> **YOUR OBJECTIVE**
Only one stretch of the data is wanted: the line containing "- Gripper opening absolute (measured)", the line containing "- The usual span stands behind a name", and every line between them, copied exactly.
══ DATA SEGMENT
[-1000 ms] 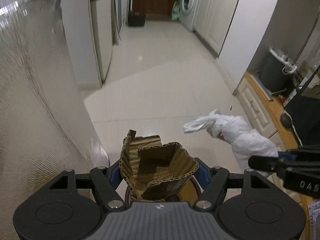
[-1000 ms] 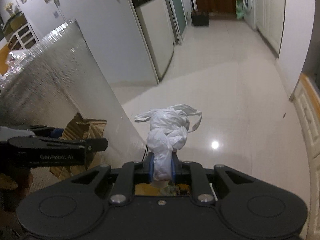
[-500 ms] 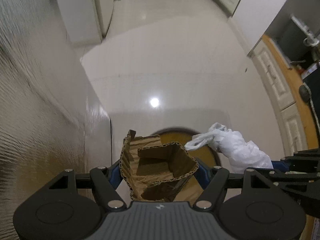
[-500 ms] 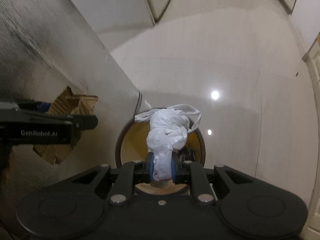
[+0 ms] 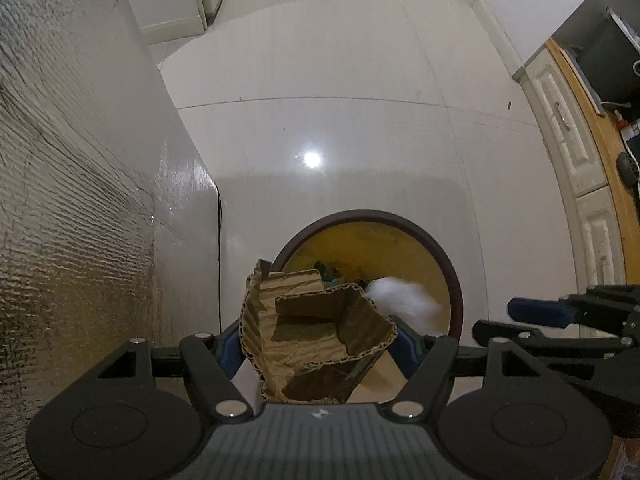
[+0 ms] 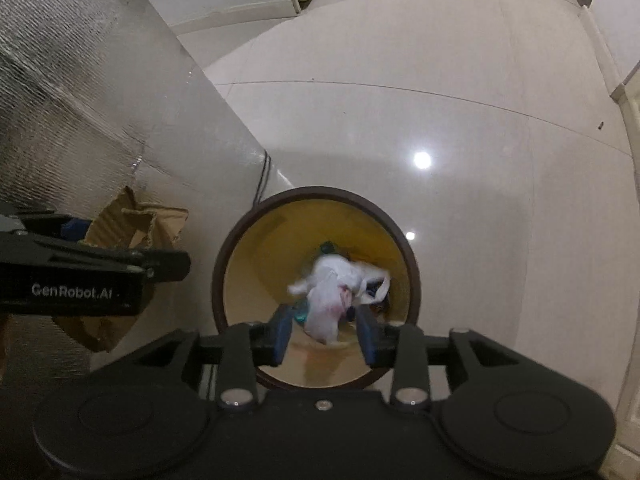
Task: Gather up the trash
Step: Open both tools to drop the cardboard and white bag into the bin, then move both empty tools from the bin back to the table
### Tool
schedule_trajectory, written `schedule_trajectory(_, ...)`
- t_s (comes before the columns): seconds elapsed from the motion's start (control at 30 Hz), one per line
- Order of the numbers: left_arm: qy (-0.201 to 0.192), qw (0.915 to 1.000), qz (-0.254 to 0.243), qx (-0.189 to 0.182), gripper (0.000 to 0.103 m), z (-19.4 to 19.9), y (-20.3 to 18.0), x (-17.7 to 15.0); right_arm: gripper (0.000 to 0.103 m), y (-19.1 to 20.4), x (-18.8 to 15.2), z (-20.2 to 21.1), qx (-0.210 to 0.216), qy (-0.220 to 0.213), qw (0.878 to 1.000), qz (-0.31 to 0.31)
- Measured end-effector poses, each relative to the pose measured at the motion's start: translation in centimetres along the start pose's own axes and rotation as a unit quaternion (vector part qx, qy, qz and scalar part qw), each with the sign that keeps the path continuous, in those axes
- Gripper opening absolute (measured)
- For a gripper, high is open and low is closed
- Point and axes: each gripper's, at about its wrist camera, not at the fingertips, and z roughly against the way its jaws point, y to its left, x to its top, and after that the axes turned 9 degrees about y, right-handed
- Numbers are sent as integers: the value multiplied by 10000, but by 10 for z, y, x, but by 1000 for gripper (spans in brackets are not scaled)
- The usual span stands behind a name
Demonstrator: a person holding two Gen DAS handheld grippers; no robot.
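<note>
genrobot.ai left gripper jaws clamp cardboard; right gripper jaws wide, blurred bag seemingly in bin

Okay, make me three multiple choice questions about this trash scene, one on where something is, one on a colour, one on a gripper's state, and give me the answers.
1. Where is the white bag?
A. On the floor beside the bin
B. Inside the bin's opening
C. On the counter

2. What colour is the bin's inner wall?
A. Yellow
B. Blue
C. Green

3. What is the left gripper doing?
A. Open, empty
B. Shut on the bag
C. Shut on the cardboard

Answers: 1 B, the right wrist view shows the bag blurred within the rim, between the open right gripper's fingers. 2 A, the wall is yellow under a dark rim. 3 C, its fingers clamp the crumpled cardboard.
</note>
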Motion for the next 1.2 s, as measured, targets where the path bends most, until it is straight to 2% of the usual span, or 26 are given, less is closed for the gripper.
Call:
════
> **RESPONSE AREA**
- Gripper opening absolute (measured)
- For a gripper, high is open and low is closed
- Point and axes: each gripper's, at about its wrist camera, not at the fingertips, and z roughly against the way its jaws point, y to its left, x to its top, and after that the axes turned 9 degrees about y, right-handed
- Numbers are sent as integers: the value multiplied by 10000, but by 10 for z, y, x, but by 1000 for gripper (spans in brackets are not scaled)
- The usual span stands behind a name

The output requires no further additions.